В тот день, когда мы сошли на берег, мама изо всех сил пыталась со мной помириться, говорила ну так ласково и так дружелюбно, что скоро я поддался. Однако дело было вовсе не в том, что ее жестокие слова, о которых она быстро пожалела и которые я запомнил навсегда, меня ранили. Ущерб претерпела наша любовь: она утратила тепло, непосредственность, превратилась в натужную, рассудочную, горькую. Мама рада была видеть, что я ее по-прежнему люблю, я рад был видеть, с какой готовностью мы верим в обман. Мы понимали, что намеренно радуем друг друга, скрепляя наш мирный договор. Однако оба знали, что та легкость, с которой мы на это шли, только разжижает нашу любовь. Мама чаще обычного меня обнимала, а мне того и хотелось. Но к любви теперь примешивалось недоверие, и по тому, как мама смотрела на меня, когда ей казалось, что я не вижу, я понимал, что недоверие взаимно.

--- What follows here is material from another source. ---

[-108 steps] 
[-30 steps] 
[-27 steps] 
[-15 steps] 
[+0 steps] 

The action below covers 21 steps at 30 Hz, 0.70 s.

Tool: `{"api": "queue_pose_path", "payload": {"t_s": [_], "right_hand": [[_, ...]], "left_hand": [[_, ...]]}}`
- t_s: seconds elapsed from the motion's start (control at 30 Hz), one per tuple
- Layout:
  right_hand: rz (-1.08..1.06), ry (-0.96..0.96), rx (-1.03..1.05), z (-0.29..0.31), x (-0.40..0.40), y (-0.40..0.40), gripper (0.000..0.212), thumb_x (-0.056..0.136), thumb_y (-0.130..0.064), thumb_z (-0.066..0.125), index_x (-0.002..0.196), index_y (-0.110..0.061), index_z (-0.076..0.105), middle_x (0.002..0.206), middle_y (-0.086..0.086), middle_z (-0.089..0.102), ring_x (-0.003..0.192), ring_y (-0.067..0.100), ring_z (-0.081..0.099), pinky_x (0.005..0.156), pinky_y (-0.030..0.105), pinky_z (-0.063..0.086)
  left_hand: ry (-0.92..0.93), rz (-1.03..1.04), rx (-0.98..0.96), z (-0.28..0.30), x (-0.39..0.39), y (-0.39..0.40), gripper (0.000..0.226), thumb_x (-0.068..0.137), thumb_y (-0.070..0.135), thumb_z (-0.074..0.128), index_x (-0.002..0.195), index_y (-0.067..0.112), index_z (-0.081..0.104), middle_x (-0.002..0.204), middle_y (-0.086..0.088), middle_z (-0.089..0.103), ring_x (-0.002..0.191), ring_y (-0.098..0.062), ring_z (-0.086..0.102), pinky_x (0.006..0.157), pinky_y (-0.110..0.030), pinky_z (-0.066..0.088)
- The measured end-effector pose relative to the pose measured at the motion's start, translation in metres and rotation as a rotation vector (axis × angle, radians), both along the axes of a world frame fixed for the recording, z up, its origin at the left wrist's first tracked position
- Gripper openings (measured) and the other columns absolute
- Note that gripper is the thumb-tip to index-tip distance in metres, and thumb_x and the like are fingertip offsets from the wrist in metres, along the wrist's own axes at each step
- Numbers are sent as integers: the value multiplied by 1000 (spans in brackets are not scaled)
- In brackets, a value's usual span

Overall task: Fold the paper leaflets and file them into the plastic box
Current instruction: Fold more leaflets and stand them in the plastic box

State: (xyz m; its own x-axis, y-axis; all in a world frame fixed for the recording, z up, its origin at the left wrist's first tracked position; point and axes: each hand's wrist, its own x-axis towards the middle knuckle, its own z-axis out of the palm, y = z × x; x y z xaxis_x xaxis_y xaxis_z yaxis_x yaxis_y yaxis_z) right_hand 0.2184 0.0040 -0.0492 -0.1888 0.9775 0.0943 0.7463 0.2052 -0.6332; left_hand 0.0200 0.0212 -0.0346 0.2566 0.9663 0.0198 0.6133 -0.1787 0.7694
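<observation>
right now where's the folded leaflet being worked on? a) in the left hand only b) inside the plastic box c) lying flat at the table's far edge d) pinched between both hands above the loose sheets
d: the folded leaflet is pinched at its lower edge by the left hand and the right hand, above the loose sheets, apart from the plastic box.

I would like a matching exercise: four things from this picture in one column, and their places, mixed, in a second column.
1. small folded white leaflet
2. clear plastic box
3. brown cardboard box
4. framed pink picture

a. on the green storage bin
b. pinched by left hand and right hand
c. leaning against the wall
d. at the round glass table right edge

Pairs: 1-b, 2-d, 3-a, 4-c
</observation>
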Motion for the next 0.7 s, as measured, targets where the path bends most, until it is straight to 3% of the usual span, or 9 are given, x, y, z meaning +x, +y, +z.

С отцом все было не так. Во время долгих ночных прогулок мы говорили обо всем на свете. О великих поэтах, о родителях и детях и неизбежности трений между ними, о его отце, который погиб в автокатастрофе за несколько дней до моего рождения, — мне дали его имя; о любви, которая случается только раз в жизни, а потом никогда уже ей не бывать такой же внезапной и безоглядной, и, наконец, поскольку это не имело никакого отношения к латыни, греческому, маме, строптивице и гиперстроптивице, — о вариациях Бетховена на тему Диабелли, которые папа открыл для себя той весной, но ни с кем, кроме меня, этим не поделился. Каждый вечер он проигрывал пластинку в исполнении Шнабеля, звуки рояля разносились по всему дому и превратились в своего рода саундтрек того года. Мне нравилась шестая вариация, ему — девятнадцатая, а вот двадцатая казалась самой умной, а двадцать третья — ну, двадцать третья, пожалуй, самое жизнерадостное и забавное из всех сочинений Бетховена, говорил папа. Двадцать третью мы ставили так часто, что мама взмолилась. Тогда, чтобы маму подразнить, я повадился ее напевать, на что мы с папой хихикали, а мама — нет. Летними вечерами, по дороге в кафе, мы называли произвольное число от одного до тридцати четырех, и каждый должен был сказать, что думает об этой конкретной вариации, в том числе и о самой теме Диабелли. Иногда, поднимаясь к замку, мы пели слова из двадцать второй вариации на мотив из «Дон Жуана» — этим словам папа научил меня уже давно. А вот оказавшись на вершине, мы стояли молча, смотрели на звезды и всегда сходились на том, что красивее всех все-таки тридцать первая.
Шагая по дорожке, я думал про Бетховена и про тот скандал на пароме. Все оказалось на местах. Я сразу же признал старую аптеку, сапожную мастерскую, скобяную лавку, цирюльню с двумя облезлыми креслами, по-прежнему подлатанными с помощью лоскутов кожи, которые нашили туда за много-много лет до моего рождения. В то утро, пока я карабкался вверх, — уже можно было разглядеть краешек заброшенного замка — я ощутил мощную волну смолистого запаха задолго до того, как добрался до мастерской краснодеревщика в том месте, где переулок — виколо — Сант-Эусебио делает изгиб. Ощущение не изменилось, не изменится никогда. Мастерская, прямо над которой находилось его жилье, на два шага отстояла от здоровенного камня, выступавшего из углового здания. Память об этом запахе всколыхнула остатки страха и неловкости, которые сейчас ощущались так же остро, как и тогда, хотя и теперь, десять лет спустя, я не мог подобрать названия для этой непонятной смеси страха, стыда и волнения. Ничего не изменилось. Возможно, не изменился и я сам. Не знаю, радовался я или огорчался тому, что не сумел из всего этого вырасти.
Рольставня на окне столярной мастерской была опущена, и хотя я постоял, пытаясь подытожить, многое ли утрачено с тех пор, как я был тут в прошлый раз, мысли отказывались складываться в цепочку. Сосредоточиться я смог на одном — на сплетнях, которые доходили до нас после того, как сгорел дом.